Background: Patients with advanced cancer often experience loss of appetite and anorexia, which are symptoms with several unpleasant physical and psychosocial implications.

Aim: To explore how Danish patients and their partners experience and handle the loss of appetite in everyday life, and subsequently which kind of help they need and receive.

Method: Qualitative interviews with three patients and their partners were conducted and analysed according to interpretive description.

Findings: The loss of appetite added significant changes to everyday life for the patients and their partners, and influenced the interaction between them. Five core themes were identified: 1) From pleasant and enjoyable mealtimes, to meals you want to get over with as quickly as possible, 2) Changes in the social interaction with others, 3) Wanting to do one’s best, 4) The partner’s double role, and 5) The need for companionship. Our analysis and interpretation of the themes revealed the most significant characteristics of the changes in everyday life of the couples.

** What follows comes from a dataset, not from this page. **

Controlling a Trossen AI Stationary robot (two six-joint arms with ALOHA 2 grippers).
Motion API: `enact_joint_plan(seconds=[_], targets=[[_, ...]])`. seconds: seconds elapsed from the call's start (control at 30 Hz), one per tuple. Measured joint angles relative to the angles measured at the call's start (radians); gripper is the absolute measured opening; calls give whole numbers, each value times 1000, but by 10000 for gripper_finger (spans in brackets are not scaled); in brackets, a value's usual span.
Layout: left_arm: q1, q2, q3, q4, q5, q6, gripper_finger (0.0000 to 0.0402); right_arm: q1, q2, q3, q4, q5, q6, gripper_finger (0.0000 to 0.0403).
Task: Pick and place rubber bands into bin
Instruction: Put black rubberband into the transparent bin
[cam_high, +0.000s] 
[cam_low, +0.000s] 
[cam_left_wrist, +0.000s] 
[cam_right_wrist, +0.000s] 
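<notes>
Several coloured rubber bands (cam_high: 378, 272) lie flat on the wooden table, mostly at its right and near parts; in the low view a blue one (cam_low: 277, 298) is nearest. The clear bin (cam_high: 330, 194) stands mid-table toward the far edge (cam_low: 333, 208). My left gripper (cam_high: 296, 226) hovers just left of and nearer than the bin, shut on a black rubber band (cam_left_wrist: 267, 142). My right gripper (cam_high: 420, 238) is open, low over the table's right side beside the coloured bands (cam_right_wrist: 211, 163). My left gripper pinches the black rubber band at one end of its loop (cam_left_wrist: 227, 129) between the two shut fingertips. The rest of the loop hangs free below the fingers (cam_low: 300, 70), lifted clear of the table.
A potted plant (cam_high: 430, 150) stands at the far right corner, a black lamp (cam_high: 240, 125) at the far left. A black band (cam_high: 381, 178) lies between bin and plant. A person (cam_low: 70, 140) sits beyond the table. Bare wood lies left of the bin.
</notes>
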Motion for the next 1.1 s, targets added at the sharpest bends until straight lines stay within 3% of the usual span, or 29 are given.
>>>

Conclusion: The interpretive description of the couples’ altered everyday life pinpoints central areas that may lead to further supportive healthcare. It demonstrates how the healthy partner feels responsible for trying to get their sick partner to eat something, how this responsibility is perceived as a burden, and how the strong desire to get the sick partner eating can complicate the interaction between the two.

Clinical implication: We recommend that health care professionals put more effort into supportive interventions and focus on the couples’ ability to cope with the difficulties handling the food, the meals and the loss of appetite in everyday life.